- _SOURCE DATA_

/---

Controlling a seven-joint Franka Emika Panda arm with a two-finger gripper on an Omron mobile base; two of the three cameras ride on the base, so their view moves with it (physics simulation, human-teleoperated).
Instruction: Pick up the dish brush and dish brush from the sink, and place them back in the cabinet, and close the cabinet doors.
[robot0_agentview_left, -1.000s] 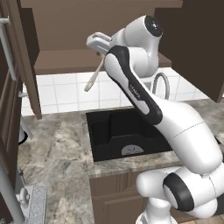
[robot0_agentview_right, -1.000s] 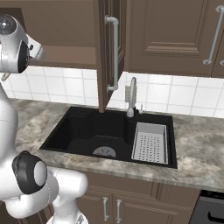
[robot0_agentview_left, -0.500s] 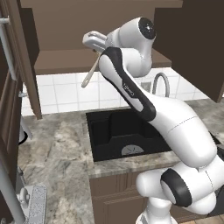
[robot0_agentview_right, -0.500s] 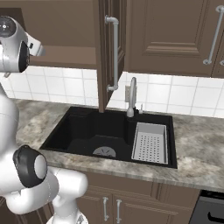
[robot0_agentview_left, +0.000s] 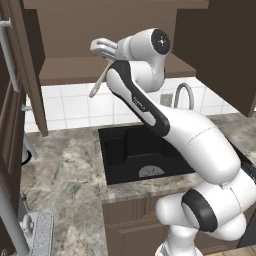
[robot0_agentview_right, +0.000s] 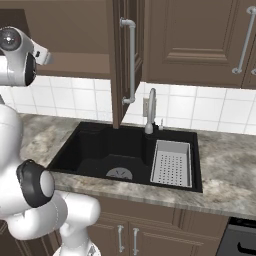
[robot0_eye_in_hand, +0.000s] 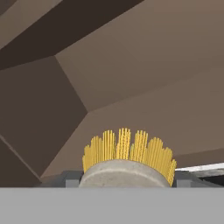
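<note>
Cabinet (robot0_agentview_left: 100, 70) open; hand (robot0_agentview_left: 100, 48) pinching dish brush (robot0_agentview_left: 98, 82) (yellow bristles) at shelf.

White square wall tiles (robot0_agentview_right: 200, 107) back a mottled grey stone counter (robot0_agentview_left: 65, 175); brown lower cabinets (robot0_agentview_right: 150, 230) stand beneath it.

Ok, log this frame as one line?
phase: carrying to cabinet | gripper: shut on dish brush | sink: no brush visible | doors: open

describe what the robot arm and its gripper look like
The arm is glossy white with rounded, bulbous segments, dark grey bands at its joints and a dark round cap on the top joint. The gripper is a small light grey block. No cables or markings are visible.
</note>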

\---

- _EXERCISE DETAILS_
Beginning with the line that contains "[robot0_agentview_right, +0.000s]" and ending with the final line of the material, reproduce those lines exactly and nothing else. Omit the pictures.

- _THE ANSWER_
[robot0_agentview_right, +0.000s] 
[robot0_eye_in_hand, +0.000s] 
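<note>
Cabinet (robot0_agentview_left: 100, 70) open; hand (robot0_agentview_left: 100, 48) pinching dish brush (robot0_agentview_left: 98, 82) (yellow bristles) at shelf.

White square wall tiles (robot0_agentview_right: 200, 107) back a mottled grey stone counter (robot0_agentview_left: 65, 175); brown lower cabinets (robot0_agentview_right: 150, 230) stand beneath it.

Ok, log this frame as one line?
phase: carrying to cabinet | gripper: shut on dish brush | sink: no brush visible | doors: open

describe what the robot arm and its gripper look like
The arm is glossy white with rounded, bulbous segments, dark grey bands at its joints and a dark round cap on the top joint. The gripper is a small light grey block. No cables or markings are visible.
</note>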

Nothing else belongs in this output.